Ad analoga conclusione deve giungersi con riferimento al secondo motivo di ricorso nella parte in cui esclude che sussistano i presupposti del reato per carenza di consapevolezza dei guadagni che derivavano dalle operazioni illecite e per carenza di ingiusto profitto in favore del ricorrente. Sul punto la Corte non può che rinviare ai passaggi logici e immuni da vizi che i giudici di appello hanno dedicato a pag. 18 della motivazione alle censure del Sig. Bo. .

Venendo così al terzo motivo di ricorso concernente il capo 39, la Corte ritiene che la censura mossa dal ricorrente sia riduttiva e limiti in modo non accettabile la prova dell'illecito, sotto il profilo della presenza di rifiuti "pericolosi" al solo contenuto di una conversazione telefonica, il cui contenuto viene chiaramente messo in relazione dai giudici di appello sia alla destinazione dei rifiuti di cui parlano i due interlocutori sia alla complessiva condotta posta in essere. Peraltro, la sentenza impugnata da atto (pag. 59) che il reato contestato é estinto per prescrizione. A fronte della dichiarata estinzione del reato, la Corte deve prendere atto che non sussistono elementi per imporre l'applicazione di formula più favorevole, mancando del tutto l'evidenza della insussistenza del fatto o dell'estraneità del ricorrente, e conseguentemente respingere il motivo di ricorso.
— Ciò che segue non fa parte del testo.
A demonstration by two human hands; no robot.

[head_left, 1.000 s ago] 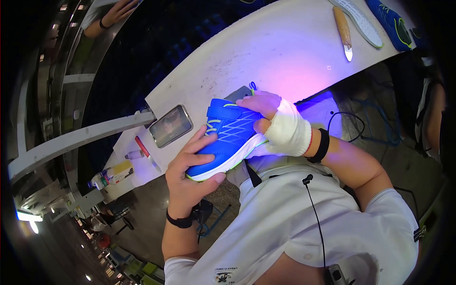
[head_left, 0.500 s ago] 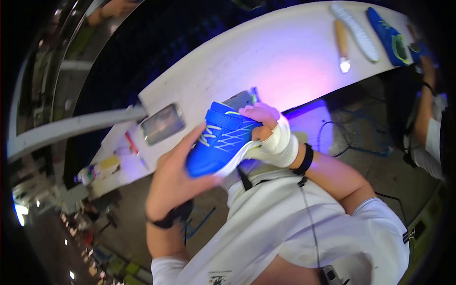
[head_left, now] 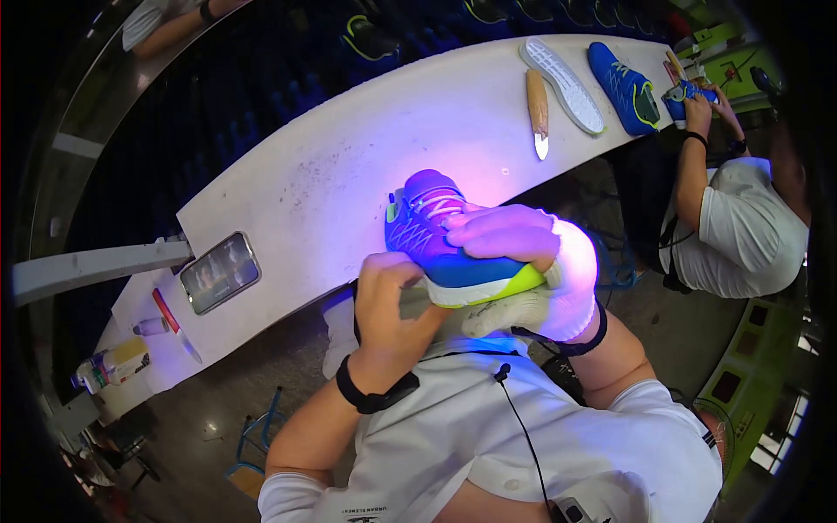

Sulla base delle considerazioni che precedono entrambi i ricorsi debbono essere respinti, con l'eccezione del ricorso Ro. per quanto riguarda il solo motivo relativo alla mancata dichiarazione di prescrizione del reato sub 39. Al rigetto del ricorso consegue per il Sig. Bo. ex articolo 616 c.p.p. la condanna al pagamento delle spese del presente grado di giudizio.


P.Q.M.


Annulla senza rinvio la sentenza impugnata limitatamente al reato sub 39 per il Ro. per essere detto reato estinto per prescrizione ed elimina la relativa pena di quaranta giorni di reclusione. Rigetta nel resto e condanna Bo. Fr. al pagamento delle spese processuali.